Là, Gerda s'enquit de son meilleur ami, parla de ses roses préférées sur son toit à la maison ; et elle raconta comment Kay s'est soudainement mis en colère, a détruit les belles roses et ne voulait plus jouer avec elle. Alors la vieille femme prit sa canne, qui pouvait faire de la magie, et tendit sa béquille vers tous les rosiers, si beaux qu'ils fussent; et ils se sont immédiatement enfoncés dans la terre sombre, de sorte que personne ne pouvait dire où ils se trouvaient autrefois.

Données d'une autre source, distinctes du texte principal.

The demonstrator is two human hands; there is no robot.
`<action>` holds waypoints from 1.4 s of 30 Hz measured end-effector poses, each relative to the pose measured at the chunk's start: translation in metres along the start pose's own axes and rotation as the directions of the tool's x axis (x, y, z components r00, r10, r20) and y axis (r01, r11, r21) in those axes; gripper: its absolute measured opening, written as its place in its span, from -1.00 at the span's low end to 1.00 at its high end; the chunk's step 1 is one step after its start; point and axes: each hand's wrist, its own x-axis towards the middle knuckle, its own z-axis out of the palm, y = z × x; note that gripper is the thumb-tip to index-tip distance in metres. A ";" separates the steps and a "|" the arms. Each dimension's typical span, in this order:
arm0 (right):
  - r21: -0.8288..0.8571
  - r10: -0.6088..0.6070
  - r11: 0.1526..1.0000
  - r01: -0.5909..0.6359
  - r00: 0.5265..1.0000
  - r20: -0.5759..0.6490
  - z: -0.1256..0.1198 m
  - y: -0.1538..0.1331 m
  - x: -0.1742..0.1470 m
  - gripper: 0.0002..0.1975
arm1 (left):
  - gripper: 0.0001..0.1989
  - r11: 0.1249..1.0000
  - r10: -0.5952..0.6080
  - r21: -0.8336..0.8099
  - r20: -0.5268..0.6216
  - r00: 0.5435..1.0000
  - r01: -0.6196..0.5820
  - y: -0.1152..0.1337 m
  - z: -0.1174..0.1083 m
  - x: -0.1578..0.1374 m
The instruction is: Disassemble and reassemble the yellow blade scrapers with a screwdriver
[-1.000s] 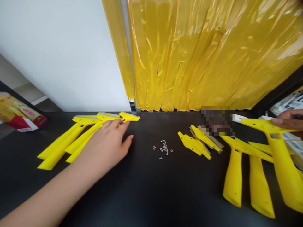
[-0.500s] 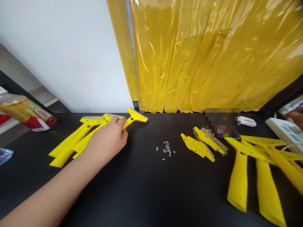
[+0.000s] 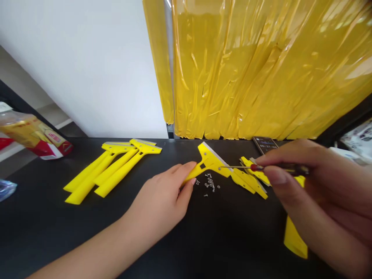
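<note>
My left hand (image 3: 167, 192) is closed round the handle of a yellow scraper (image 3: 213, 161) whose head, with a metal blade along its edge, points up and right. Two screws show on that head. A screwdriver (image 3: 283, 169) with a dark handle and thin shaft is pinched in my right hand (image 3: 316, 201); its tip meets the head at the lower screw. Small screws and nuts (image 3: 209, 182) lie loose just below the scraper. Yellow cover plates (image 3: 247, 182) rest right of it, partly behind the head, with metal blades by them.
Several yellow scrapers (image 3: 113, 168) lie together on the left of the black table (image 3: 186, 248). A yellow handle (image 3: 295, 238) shows beneath my right hand. A phone (image 3: 265, 144) lies at the back right, and a bottle (image 3: 36, 133) at the far left. Yellow film (image 3: 247, 69) hangs behind.
My left hand has moved right from over the left-hand scrapers, a scraper in its grip in both frames. My right hand has come into view from the right, holding the screwdriver.
</note>
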 end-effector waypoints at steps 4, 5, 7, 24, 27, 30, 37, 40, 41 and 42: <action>0.018 -0.095 0.995 0.094 0.993 0.072 0.014 -0.003 0.002 -0.92 | -0.58 1.000 0.008 -0.001 0.020 1.000 -0.008 0.000 0.001 0.000; 0.001 -0.107 0.994 0.107 0.991 0.076 0.015 0.000 0.002 -0.92 | -0.58 1.000 0.010 -0.002 0.024 1.000 -0.010 0.000 0.002 0.000; -0.022 -0.125 0.992 0.128 0.989 0.084 0.016 0.005 0.002 -0.92 | -0.58 1.000 0.010 -0.007 0.029 1.000 -0.010 0.000 0.002 -0.001; -0.002 0.013 1.000 -0.013 0.998 0.055 0.017 0.006 -0.001 -0.88 | -0.59 0.939 -0.123 -0.315 0.067 0.990 0.138 -0.006 0.007 0.004; -0.022 0.020 1.000 -0.018 0.998 0.063 0.015 0.006 0.001 -0.88 | -0.59 0.897 -0.156 -0.403 0.100 0.983 0.183 -0.006 0.006 0.004; -0.024 -0.072 0.997 0.075 0.991 0.117 0.013 0.007 0.003 -0.91 | -0.53 0.763 -0.216 -0.556 0.259 0.941 0.328 -0.003 0.004 0.007; 0.010 -0.109 0.994 0.109 0.976 0.191 0.015 0.012 0.003 -0.90 | -0.54 0.196 -0.090 -0.763 0.611 0.786 0.616 0.012 -0.005 0.008; 0.015 -0.040 0.999 0.039 0.990 0.137 0.016 0.015 0.002 -0.85 | -0.72 0.041 -0.033 -0.767 0.640 0.768 0.641 0.012 -0.005 0.008; -0.019 -0.025 0.999 0.027 0.993 0.113 0.015 0.016 0.002 -0.83 | -0.74 0.013 -0.023 -0.776 0.630 0.776 0.631 0.011 -0.006 0.008; -0.070 -0.014 0.997 0.021 0.995 0.096 0.015 0.016 0.003 -0.80 | -0.75 -0.009 -0.020 -0.784 0.621 0.783 0.621 0.011 -0.006 0.008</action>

Elle réconforta Gerda, la pris sur ses genoux, peigna ses cheveux avec un peigne magique et chanta : « Beaucoup de choses étaient, et beaucoup de choses ne seront pas, beaucoup de choses ont déjà perdu leur chemin. Des cheveux ont été attachés, mais le peigne les a libérés ! Ce qu’il en sera, on le verra, mais pour le moment tu restes ici avec moi ! »
Elle n’était pas une méchante sorcière, elle ne faisait de la magie que pour son propre plaisir, et elle voulait maintenant garder la petite Gerda. Et quand la femme aux fleurs peignait ses cheveux, Gerda oublia son Kay et ne voulait plus partir à sa recherche. Elle alla se promener dans le jardin fleuri et s’amusa des couleurs vives et des odeurs splendides des fleurs.
Gerda entendit le mimosa jaune chanter :
Ne nous touchez pas
Au fond de nous,
Il y a une princesse délicate
Son sommeil est dérangé
Car le petit pois pousse
Et le prince s’obstine
À vouloir l’épouser.
Comme il est bon de se sentir si tendre !
Gerda trouva cela étrange et demanda au sureau robuste : « As-tu aussi quelque chose à raconter ? »
Et le sureau commença à chanter :
Dans la Chine, ce pays lointain,
Le rossignol chanta si joliment.
L’empereur lui demanda de venir
Et écouta ses ballades,
Un artiste en fit une copie mécanique.
Il chanta toujours la même ballade,
Et l’empereur l’aimait encore plus.
Et quand l’empereur gît mourant,
Le chant du vrai rossignol le ramena à la vie.
Gerda alla alors aux perce-neiges et demanda leur histoire :
Un soir d’hiver,
Une allumette fut allumée.
Une jeune fille voulait se réchauffer.
Elle était très pauvre, comme c’est triste.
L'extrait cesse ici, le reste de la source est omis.